Information shown:
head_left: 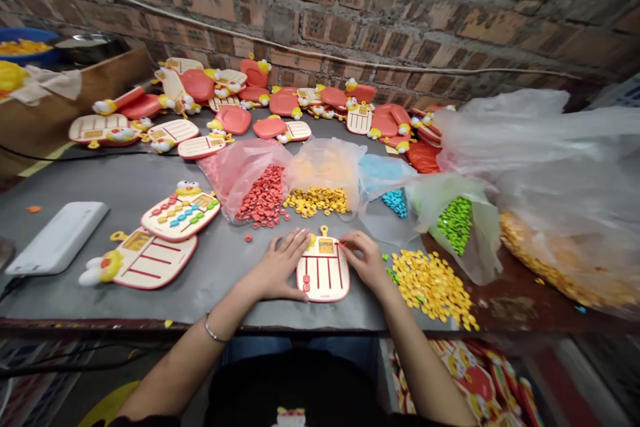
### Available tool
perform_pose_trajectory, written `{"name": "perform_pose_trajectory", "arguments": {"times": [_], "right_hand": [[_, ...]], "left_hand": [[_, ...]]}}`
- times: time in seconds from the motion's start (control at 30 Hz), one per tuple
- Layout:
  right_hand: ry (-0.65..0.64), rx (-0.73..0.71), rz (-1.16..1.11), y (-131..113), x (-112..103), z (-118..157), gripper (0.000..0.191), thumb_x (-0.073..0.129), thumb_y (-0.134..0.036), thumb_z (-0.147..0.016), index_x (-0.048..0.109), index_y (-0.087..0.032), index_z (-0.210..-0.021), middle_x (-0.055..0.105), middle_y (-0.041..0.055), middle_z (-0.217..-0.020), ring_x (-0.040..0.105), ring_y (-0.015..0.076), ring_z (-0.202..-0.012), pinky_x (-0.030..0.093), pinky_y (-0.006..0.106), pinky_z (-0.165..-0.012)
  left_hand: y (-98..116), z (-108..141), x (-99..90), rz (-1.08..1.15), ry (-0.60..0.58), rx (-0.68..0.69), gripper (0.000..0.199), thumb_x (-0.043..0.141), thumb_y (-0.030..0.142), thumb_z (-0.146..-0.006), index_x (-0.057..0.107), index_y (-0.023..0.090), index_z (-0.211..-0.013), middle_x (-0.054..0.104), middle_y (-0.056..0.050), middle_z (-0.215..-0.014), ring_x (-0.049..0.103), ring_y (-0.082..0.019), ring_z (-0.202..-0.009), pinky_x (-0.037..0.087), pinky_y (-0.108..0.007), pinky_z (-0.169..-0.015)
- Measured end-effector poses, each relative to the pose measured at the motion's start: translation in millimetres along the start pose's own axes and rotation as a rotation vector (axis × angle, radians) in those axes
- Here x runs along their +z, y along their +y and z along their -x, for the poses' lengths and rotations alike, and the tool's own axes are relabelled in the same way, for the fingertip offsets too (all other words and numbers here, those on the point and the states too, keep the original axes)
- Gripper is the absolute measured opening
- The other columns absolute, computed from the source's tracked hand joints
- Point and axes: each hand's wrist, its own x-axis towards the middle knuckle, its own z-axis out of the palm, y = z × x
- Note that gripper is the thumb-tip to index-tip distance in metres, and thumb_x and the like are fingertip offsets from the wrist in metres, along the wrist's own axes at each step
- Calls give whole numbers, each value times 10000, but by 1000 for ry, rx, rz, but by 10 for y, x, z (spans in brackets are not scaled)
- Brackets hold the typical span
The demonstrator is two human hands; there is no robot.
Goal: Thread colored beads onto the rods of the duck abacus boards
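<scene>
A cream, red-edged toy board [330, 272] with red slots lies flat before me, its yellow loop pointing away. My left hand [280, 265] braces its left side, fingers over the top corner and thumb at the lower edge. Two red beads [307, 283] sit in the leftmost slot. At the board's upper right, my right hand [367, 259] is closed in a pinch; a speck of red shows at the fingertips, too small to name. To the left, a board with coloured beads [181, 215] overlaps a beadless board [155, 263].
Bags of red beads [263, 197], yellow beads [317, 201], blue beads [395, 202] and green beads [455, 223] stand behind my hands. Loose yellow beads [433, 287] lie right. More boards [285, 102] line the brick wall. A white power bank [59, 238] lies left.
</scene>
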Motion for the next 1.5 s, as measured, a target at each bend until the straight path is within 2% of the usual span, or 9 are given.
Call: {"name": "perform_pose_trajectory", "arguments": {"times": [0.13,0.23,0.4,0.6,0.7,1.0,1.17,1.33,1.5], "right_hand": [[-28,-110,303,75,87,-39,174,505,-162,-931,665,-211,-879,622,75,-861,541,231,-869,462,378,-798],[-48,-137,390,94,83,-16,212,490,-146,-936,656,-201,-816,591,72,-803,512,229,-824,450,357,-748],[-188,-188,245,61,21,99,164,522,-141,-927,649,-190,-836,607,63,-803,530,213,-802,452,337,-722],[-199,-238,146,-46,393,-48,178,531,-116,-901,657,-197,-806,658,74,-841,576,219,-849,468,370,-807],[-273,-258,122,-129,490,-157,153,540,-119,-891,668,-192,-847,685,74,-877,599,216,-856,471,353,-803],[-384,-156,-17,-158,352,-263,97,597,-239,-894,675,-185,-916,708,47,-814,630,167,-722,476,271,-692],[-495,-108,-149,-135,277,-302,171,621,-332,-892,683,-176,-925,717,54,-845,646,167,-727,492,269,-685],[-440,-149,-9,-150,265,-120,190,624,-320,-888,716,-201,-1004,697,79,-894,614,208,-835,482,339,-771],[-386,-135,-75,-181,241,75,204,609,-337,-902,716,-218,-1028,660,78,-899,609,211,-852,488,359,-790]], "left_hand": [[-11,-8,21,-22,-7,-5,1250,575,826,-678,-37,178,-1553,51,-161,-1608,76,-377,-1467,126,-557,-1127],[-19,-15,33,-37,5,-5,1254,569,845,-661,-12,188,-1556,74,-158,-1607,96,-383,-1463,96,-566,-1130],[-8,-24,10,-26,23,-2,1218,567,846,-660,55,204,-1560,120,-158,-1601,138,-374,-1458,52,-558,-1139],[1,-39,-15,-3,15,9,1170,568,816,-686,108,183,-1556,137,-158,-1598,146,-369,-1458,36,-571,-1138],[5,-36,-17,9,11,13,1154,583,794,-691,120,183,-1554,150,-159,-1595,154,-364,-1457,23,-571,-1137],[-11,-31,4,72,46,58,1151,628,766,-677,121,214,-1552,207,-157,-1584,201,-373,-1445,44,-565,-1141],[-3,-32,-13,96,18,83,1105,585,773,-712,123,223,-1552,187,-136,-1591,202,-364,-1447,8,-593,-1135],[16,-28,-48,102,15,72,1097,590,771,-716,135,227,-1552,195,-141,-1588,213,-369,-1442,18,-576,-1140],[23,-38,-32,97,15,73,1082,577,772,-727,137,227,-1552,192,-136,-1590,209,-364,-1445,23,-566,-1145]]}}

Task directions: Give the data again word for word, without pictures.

Answer section:
head_left: 
### Available tool
perform_pose_trajectory, written `{"name": "perform_pose_trajectory", "arguments": {"times": [_], "right_hand": [[_, ...]], "left_hand": [[_, ...]]}}`
- times: time in seconds from the motion's start (control at 30 Hz), one per tuple
- Layout:
  right_hand: ry (-0.65..0.64), rx (-0.73..0.71), rz (-1.16..1.11), y (-131..113), x (-112..103), z (-118..157), gripper (0.000..0.191), thumb_x (-0.073..0.129), thumb_y (-0.134..0.036), thumb_z (-0.147..0.016), index_x (-0.048..0.109), index_y (-0.087..0.032), index_z (-0.210..-0.021), middle_x (-0.055..0.105), middle_y (-0.041..0.055), middle_z (-0.217..-0.020), ring_x (-0.040..0.105), ring_y (-0.015..0.076), ring_z (-0.202..-0.012), pinky_x (-0.030..0.093), pinky_y (-0.006..0.106), pinky_z (-0.165..-0.012)
  left_hand: y (-98..116), z (-108..141), x (-99..90), rz (-1.08..1.15), ry (-0.60..0.58), rx (-0.68..0.69), gripper (0.000..0.199), thumb_x (-0.043..0.141), thumb_y (-0.030..0.142), thumb_z (-0.146..-0.006), index_x (-0.057..0.107), index_y (-0.023..0.090), index_z (-0.211..-0.013), middle_x (-0.054..0.104), middle_y (-0.056..0.050), middle_z (-0.215..-0.014), ring_x (-0.049..0.103), ring_y (-0.082..0.019), ring_z (-0.202..-0.009), pinky_x (-0.037..0.087), pinky_y (-0.108..0.007), pinky_z (-0.169..-0.015)
- Measured end-effector poses, each relative to the pose measured at the motion's start: translation in millimetres along the start pose's own axes and rotation as a rotation vector (axis × angle, radians) in those axes
- Here x runs along their +z, y along their +y and z along their -x, for the poses' lengths and rotations alike, and the tool's own axes are relabelled in the same way, for the fingertip offsets too (all other words and numbers here, those on the point and the states too, keep the original axes)
- Gripper is the absolute measured opening
- The other columns absolute, computed from the source's tracked hand joints
- Point and axes: each hand's wrist, its own x-axis towards the middle knuckle, its own z-axis out of the palm, y = z × x
- Note that gripper is the thumb-tip to index-tip distance in metres, and thumb_x and the like are fingertip offsets from the wrist in metres, along the wrist's own axes at each step
- Calls give whole numbers, each value times 10000, but by 1000 for ry, rx, rz, but by 10 for y, x, z (spans in brackets are not scaled)
- Brackets hold the typical span
The demonstrator is two human hands; there is no robot.
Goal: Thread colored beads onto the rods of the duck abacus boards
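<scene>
A cream, red-edged toy board [330, 272] with red slots lies flat before me, its yellow loop pointing away. My left hand [280, 265] braces its left side, fingers over the top corner and thumb at the lower edge. Two red beads [307, 283] sit in the leftmost slot. At the board's upper right, my right hand [367, 259] is closed in a pinch; a speck of red shows at the fingertips, too small to name. To the left, a board with coloured beads [181, 215] overlaps a beadless board [155, 263].
Bags of red beads [263, 197], yellow beads [317, 201], blue beads [395, 202] and green beads [455, 223] stand behind my hands. Loose yellow beads [433, 287] lie right. More boards [285, 102] line the brick wall. A white power bank [59, 238] lies left.
</scene>
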Motion for the next 1.5 s, as measured, a target at each bend until the straight path is within 2% of the usual span, or 9 are given.
Call: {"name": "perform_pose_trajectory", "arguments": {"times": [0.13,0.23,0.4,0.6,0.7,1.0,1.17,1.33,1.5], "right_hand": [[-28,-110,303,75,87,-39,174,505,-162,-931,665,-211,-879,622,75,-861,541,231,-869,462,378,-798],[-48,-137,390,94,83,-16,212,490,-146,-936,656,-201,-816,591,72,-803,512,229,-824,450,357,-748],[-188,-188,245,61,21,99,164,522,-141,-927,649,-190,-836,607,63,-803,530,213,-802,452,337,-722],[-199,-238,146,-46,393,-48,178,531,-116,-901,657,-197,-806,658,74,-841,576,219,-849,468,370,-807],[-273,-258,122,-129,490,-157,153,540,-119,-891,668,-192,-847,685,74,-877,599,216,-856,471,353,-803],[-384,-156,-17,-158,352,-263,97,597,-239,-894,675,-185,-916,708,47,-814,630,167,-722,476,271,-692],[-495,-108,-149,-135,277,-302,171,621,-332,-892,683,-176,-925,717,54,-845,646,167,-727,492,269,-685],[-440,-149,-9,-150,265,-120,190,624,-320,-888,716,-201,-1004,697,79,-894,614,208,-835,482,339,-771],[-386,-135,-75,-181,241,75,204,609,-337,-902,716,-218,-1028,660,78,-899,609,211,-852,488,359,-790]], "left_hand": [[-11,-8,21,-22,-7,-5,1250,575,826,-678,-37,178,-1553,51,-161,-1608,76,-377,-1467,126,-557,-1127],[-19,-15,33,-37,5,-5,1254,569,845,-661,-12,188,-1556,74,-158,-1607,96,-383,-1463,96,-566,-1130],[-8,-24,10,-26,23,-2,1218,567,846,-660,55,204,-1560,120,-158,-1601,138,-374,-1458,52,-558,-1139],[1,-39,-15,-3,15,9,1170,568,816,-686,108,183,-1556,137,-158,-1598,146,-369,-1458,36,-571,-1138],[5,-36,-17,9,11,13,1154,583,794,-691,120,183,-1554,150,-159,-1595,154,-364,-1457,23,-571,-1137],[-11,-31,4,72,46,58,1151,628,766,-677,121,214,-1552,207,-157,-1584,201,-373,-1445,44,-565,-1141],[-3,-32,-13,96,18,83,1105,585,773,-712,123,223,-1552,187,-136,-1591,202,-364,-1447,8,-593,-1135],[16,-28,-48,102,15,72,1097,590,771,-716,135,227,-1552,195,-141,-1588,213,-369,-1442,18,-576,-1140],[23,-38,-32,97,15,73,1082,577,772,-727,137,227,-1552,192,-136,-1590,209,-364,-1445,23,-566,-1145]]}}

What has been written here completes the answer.